Copy out again, unchanged, the listing below from the line that has "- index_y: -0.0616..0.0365" through the line that has "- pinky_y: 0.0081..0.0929".

── Collected data ──

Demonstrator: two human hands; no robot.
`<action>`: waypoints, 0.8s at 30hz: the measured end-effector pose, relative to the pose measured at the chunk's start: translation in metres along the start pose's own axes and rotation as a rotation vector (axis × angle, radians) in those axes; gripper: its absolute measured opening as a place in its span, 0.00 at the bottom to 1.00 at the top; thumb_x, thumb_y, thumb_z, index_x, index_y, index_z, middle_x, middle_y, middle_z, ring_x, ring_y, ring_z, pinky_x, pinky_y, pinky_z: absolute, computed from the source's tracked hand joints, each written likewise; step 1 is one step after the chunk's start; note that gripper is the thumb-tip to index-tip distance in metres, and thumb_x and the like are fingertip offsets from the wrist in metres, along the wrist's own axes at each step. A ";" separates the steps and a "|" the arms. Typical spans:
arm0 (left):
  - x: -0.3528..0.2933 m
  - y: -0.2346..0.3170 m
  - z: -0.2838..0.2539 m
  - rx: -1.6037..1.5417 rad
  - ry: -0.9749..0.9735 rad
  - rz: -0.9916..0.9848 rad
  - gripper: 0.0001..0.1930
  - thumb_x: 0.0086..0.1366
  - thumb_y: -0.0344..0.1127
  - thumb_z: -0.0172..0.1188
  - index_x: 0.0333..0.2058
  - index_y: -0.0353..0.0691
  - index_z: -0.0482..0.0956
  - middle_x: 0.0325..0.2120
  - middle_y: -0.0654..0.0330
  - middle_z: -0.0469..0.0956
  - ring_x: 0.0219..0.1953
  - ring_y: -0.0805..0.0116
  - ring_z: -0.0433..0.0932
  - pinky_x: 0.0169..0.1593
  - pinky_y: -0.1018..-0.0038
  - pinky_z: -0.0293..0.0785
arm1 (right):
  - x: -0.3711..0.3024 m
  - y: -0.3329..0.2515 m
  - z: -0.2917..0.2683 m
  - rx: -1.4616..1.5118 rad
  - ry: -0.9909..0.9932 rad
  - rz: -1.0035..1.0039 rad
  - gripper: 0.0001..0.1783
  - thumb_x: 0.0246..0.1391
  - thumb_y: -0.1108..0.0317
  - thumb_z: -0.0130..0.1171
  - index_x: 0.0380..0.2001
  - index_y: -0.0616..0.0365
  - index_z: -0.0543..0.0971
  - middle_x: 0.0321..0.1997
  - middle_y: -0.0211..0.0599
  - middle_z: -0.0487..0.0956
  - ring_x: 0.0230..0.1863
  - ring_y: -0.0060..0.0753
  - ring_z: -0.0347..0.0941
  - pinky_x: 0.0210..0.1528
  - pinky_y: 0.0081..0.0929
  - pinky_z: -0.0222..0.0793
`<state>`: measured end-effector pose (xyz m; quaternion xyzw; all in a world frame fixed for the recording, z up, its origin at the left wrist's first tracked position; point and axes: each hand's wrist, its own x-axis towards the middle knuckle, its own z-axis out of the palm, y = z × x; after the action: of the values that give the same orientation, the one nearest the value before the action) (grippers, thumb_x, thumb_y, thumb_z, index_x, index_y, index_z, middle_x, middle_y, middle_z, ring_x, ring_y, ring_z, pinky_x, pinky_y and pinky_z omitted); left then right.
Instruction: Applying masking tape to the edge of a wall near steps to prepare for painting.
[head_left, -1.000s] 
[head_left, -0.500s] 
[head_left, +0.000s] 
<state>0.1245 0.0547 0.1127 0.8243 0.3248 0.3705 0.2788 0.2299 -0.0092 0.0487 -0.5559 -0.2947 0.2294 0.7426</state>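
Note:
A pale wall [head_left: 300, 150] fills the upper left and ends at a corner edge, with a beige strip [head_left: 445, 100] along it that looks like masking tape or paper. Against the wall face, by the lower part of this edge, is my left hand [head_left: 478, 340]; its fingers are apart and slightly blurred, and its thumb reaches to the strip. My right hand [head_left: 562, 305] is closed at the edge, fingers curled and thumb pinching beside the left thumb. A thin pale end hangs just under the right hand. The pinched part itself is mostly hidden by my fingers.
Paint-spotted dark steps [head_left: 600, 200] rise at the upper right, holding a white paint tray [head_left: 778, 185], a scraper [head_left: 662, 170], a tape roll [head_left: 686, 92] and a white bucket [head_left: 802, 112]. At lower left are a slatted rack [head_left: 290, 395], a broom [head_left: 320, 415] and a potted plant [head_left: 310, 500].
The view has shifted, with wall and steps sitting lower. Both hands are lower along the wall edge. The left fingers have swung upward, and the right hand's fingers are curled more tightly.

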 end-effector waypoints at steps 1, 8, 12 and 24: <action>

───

- _Response box_
  - index_y: -0.0616..0.0365
  - index_z: -0.0543..0.0971
  - middle_x: 0.0321..0.1997
  - middle_y: -0.0211..0.0599
  - middle_z: -0.0487..0.0956
  - ring_x: 0.0230..0.1863
  - ring_y: -0.0060..0.0753
  - ring_z: -0.0347..0.0941
  - pinky_x: 0.0210..0.1528
  - pinky_y: 0.0081..0.0929

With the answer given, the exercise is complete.